# Best config for counter strike 1.6



## Godoftheforbiddenlight (May 4, 2014)

1. What is the purpose of the computer? What all applications and games are you going to run? (Stupid answers like 'gaming' or 'office work' will not work. Be exact. Which games? Which applications? Avoid the word 'et cetera.')
Ans: I want to play Counter Strike 1.6 in it for 5-6 hours and make it download stuff all night long  so i want it to be as energy efficient as possible also if there was a way to make it silent .....

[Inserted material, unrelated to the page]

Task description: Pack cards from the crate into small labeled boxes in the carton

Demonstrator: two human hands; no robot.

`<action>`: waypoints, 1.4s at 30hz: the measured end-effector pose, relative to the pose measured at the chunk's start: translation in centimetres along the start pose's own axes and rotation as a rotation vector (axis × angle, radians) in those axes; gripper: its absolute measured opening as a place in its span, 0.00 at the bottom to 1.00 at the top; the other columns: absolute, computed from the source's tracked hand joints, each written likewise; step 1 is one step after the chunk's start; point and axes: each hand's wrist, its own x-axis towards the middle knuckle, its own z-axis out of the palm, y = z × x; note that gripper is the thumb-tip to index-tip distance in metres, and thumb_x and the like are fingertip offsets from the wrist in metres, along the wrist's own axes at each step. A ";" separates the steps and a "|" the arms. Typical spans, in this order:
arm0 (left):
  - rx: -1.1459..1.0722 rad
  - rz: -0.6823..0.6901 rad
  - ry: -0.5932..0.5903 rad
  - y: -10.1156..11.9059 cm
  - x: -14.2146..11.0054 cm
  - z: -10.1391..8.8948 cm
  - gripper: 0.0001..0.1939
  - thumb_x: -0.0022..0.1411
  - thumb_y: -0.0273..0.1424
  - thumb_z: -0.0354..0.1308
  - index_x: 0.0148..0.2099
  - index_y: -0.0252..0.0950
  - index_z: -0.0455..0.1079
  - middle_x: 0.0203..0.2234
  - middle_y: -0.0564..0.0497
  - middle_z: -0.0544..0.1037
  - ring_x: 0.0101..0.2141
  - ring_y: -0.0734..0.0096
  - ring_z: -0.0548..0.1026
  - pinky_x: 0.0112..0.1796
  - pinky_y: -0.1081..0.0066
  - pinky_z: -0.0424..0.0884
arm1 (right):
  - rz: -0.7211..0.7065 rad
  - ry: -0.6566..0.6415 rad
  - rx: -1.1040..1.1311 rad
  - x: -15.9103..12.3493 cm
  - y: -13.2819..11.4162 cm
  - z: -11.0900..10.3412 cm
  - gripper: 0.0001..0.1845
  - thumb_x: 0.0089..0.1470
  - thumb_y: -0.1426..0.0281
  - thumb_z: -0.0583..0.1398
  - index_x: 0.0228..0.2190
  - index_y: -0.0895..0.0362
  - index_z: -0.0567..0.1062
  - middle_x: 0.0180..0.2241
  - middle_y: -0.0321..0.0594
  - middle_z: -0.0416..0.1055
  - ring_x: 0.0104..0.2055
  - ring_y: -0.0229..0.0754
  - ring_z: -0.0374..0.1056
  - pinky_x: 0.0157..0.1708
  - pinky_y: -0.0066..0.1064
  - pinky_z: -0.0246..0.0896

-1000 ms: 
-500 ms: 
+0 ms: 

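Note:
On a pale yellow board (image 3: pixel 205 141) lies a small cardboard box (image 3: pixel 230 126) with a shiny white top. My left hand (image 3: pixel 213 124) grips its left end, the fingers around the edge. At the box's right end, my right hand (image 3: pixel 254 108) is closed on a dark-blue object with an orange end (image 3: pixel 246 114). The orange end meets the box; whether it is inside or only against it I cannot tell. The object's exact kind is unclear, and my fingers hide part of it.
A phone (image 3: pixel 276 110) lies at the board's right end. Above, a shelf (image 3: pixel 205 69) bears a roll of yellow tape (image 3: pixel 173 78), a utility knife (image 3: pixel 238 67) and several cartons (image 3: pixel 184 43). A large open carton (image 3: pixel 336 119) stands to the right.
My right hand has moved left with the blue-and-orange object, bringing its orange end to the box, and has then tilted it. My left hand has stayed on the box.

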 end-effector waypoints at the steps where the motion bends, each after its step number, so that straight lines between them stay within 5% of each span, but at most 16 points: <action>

2. What is your overall budget? If you can extend a bit for a more balanced configuration, then mention this too.
Ans: no such constraints

3. Planning to overclock?
Ans: not at all

4. Which Operating System are you planning to use?
Ans: windows 7 or 8 (i have both)

5. How much hard drive space is needed?
Ans: around 1 - 2 tb , might go for an ssd , if it improves gameplay in any manner 

6. Do you want to buy a monitor? If yes, please mention which screen size and resolution do you want. If you already have a monitor and want to reuse it, again mention the size and resolution of monitor you have.
Ans: i have no idea here for suggestions 

7. Which components you DON'T want to buy or which components you already have and plan on reusing?
Ans: i will everything required in this purchase including a ups ....only thing i have decided is the steel series sensei as my mouse , rest i have no idea 

8. When are you planning to buy the system?
Ans: as soon as i am on a fix 

9. Have you ever built a desktop before or will this be done by an assembler?
Ans: assembler though i have my roomate 

10. Where do you live? Are you buying locally? Are you open to buying stuff from online shops if you don't get locally?
Ans: kolkata , open to best deals 

11. Anything else which you would like to say?
Ans: don't comprise on components if it hampers gameplay , the game is first priority


----------



## SaiyanGoku (May 4, 2014)

Ssd for counter strike 1.6? Are you serious?
That game is like 6 year old, any config around 20k should be able to play it.


----------



## Nerevarine (May 4, 2014)

> Ans: around 1 - 2 tb , might go for an ssd , if it improves gameplay in any manner





A pentium 4 with integrated graphics is capable of running CS at good framerates, if you need decent suggestions for your config.. you will have to answer the questionnaire properly.. like what other games you plan to play and overall budget


----------



## SaiyanGoku (May 4, 2014)

Look at [MENTION=140941]harshilsharma63[/MENTION] s suggested config here
*www.thinkdigit.com/forum/showthread.php?t=183436


> i3 3220 (6500)
> Gigabyte GA-B75M-D3H (4200)
> EVM 1333 MHz 4 GB (2400)
> Antec BP300 (2100)
> ...


----------



## deathblade (May 4, 2014)

Intel Core i3 4130 -7500,
Gigabyte GA-H81M-S1 -4200,
Kingston hyper x blue 4GB 1600Mhz -2700,
Antec VP450P -2600,
WD blue 500GB-2900,
CM elite 311 cabinet -2300,
Dell In2030M -6500,
Steel series sensei-6800,
Steel series QCK tyloo-1500,
Razer kraken-3500,
APC 600Va-2250.
TOTAL -41950.


----------



## Godoftheforbiddenlight (May 4, 2014)

its a 6 year old game that's true but a good pc directly affects recoil , i have 3 laptops and 2 pc's ...only my pc's are capable off minimal recoil thus i am asking


----------



## hitesh (May 4, 2014)

You have to mention your budget. I mean give us a range.10k ? 20? 50? 100?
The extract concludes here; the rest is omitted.